Languageen
2-create-stac-catalog-python.ipynb

Create a Basic STAC Catalog Using PySTAC

In the previous tutorial, you learned how to use PySTAC to read an existing STAC Catalog. In this tutorial, you will learn how to create your own STAC Catalog (also using PySTAC). By the end, you will have a basic STAC Catalog created.

In the following tutorials, you will learn to add additional STAC components and functionality to the basic STAC Catalog you create here. The experience you gain from this tutorial along with the extensive PySTAC documentation will allow you to create your own STAC Catalog on a different dataset.

Dependencies

If you need to install pystac, rasterio, or pystac, uncomment the lines below and run the cell.

In [1]:
# ! pip install pystac
# ! pip install rasterio
# ! pip install shapely

Import Packages and Store Data

To begin, import the packages and classes that you need to access data and work with STAC Catalogs in Python.

In [2]:
import os
import json
import rasterio
import urllib.request
import pystac

from datetime import datetime, timezone
from shapely.geometry import Polygon, mapping
from tempfile import TemporaryDirectory

To give us some material to work with, let's download a single image from the SpaceNet 5 Challenge.

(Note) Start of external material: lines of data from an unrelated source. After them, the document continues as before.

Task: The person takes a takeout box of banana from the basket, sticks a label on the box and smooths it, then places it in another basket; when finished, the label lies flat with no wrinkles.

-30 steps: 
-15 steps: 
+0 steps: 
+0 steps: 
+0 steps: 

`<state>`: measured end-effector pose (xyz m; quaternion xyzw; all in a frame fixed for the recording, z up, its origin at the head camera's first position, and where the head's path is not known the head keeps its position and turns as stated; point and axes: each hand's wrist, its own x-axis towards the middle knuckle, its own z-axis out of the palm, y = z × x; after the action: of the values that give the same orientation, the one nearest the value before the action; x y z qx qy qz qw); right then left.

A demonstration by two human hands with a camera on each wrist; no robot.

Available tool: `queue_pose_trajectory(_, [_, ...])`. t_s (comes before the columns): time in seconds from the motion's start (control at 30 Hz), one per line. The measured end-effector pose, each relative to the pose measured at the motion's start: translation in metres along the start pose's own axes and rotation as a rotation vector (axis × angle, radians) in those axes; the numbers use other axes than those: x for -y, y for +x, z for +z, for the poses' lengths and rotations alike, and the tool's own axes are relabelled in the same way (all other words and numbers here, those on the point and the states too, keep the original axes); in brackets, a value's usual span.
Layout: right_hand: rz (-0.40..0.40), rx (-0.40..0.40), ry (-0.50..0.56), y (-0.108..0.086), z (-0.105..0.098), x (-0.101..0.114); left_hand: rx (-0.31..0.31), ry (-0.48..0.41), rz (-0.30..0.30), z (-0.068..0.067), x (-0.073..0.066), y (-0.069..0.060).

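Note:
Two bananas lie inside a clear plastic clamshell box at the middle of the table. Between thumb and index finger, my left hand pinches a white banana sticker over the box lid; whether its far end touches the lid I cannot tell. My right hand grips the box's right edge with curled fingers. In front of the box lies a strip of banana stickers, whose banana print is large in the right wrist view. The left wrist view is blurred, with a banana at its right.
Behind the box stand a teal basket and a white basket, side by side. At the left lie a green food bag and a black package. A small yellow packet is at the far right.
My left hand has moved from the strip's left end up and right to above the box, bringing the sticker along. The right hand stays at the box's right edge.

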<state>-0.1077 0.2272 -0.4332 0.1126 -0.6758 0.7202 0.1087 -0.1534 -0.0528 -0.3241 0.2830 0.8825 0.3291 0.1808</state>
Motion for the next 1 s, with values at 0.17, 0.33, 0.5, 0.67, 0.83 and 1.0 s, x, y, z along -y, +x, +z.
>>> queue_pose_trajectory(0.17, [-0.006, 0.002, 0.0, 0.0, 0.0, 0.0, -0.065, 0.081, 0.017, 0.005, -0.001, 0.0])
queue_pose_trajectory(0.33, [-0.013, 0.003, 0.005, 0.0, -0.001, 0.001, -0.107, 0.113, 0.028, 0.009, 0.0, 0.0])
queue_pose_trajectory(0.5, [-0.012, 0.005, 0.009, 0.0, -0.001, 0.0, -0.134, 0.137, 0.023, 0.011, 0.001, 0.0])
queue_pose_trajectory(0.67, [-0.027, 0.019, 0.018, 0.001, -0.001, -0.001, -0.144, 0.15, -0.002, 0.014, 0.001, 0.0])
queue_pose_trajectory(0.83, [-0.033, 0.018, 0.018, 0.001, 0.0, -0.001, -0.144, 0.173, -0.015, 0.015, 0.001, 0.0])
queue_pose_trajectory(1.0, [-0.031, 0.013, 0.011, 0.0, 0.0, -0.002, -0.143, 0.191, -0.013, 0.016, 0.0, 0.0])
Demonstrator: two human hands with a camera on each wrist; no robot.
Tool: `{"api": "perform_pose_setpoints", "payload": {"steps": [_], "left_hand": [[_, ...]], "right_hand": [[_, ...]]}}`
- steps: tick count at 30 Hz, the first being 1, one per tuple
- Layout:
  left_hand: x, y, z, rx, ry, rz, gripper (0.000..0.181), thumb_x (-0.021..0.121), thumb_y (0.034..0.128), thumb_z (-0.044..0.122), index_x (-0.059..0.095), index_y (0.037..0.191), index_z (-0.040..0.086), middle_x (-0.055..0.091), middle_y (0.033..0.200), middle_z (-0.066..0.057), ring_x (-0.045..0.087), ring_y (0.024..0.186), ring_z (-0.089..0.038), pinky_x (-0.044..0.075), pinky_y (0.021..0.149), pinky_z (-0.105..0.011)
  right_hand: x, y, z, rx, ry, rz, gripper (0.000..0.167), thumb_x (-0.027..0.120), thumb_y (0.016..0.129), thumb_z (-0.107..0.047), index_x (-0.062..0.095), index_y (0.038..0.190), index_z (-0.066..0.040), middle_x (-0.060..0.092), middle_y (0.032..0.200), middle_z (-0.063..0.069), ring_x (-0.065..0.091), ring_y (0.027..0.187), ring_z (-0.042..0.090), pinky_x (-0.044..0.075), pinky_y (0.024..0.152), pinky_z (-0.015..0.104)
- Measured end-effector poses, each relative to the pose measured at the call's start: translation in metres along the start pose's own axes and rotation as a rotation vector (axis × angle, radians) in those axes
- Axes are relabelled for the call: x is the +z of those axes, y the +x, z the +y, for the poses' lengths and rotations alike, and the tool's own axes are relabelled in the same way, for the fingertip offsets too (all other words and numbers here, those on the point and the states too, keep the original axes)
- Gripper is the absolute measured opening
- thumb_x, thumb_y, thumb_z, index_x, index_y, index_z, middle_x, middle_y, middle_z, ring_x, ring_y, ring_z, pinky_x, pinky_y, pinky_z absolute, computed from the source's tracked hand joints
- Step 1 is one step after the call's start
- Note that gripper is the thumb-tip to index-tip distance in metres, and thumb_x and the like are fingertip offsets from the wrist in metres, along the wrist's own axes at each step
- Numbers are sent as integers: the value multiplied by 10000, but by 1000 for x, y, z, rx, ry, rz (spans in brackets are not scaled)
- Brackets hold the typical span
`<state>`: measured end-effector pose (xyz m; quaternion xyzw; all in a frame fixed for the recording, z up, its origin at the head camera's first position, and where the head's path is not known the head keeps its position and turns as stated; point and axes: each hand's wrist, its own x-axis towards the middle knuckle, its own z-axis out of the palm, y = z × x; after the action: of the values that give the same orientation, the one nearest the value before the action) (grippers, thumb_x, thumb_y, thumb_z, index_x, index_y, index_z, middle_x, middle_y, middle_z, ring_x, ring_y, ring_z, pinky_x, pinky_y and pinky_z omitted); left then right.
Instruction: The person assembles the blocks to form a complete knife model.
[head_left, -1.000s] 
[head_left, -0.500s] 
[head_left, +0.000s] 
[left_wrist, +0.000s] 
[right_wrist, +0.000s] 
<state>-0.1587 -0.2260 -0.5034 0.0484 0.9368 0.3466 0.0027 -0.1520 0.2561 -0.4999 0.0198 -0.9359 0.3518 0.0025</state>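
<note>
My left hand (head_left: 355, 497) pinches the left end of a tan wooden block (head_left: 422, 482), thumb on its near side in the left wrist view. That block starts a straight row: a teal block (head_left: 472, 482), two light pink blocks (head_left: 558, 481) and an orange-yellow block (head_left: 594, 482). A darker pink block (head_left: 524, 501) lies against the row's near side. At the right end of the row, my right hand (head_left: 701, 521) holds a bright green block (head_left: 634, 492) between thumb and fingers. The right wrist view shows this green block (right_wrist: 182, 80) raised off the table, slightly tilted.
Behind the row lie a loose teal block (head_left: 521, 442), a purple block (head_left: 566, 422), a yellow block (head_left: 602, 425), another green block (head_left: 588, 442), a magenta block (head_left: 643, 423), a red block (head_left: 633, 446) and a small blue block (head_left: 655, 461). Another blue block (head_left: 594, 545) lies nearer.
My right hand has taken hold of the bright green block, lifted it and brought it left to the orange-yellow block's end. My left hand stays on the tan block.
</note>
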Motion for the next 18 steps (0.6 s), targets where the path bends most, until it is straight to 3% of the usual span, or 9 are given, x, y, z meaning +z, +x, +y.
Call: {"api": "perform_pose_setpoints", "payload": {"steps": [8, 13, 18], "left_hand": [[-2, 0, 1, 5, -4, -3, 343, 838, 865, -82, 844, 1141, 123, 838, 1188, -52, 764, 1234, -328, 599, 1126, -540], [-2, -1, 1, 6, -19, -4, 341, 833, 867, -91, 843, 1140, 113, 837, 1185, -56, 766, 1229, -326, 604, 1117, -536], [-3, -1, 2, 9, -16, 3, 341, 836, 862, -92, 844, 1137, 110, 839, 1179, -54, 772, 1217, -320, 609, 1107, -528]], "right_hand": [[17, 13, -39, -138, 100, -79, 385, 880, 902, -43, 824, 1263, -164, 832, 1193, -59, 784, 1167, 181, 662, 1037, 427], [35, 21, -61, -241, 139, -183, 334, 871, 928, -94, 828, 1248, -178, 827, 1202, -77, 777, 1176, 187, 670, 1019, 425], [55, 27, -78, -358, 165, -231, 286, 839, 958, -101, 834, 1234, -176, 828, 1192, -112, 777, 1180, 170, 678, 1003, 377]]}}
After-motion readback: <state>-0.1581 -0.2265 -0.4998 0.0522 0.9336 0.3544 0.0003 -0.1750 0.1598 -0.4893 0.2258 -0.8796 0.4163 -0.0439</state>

We will use a temporary directory to save our single-Item STAC.

In [3]:
# Set temporary directory to store source data
tmp_dir = TemporaryDirectory()
img_path = os.path.join(tmp_dir.name, 'image.tif')

# Fetch and store data
url = ('https://spacenet-dataset.s3.amazonaws.com/'
       'spacenet/SN5_roads/train/AOI_7_Moscow/MS/'
       'SN5_roads_train_AOI_7_Moscow_MS_chip996.tif')
urllib.request.urlretrieve(url, img_path)
Out[3]:
('/var/folders/73/z5lbqv_s6l7fcfx464_pn8p80000gn/T/tmp17i4icyl/image.tif',
 <http.client.HTTPMessage at 0x116ffa710>)

We want to create a STAC Catalog. Take a look at the Catalog documentation to see what information you need to create our PySTAC Catalog instance.

Create the STAC Catalog

Start by first creating the catalog and only populating the required arguments: the ID and description. The remaining arguments will be added to the catalog further along in the tutorial.

In [4]:
catalog = pystac.Catalog(id='tutorial-catalog', description='This catalog is a basic demonstration catalog utilizing a scene from SpaceNet 5.')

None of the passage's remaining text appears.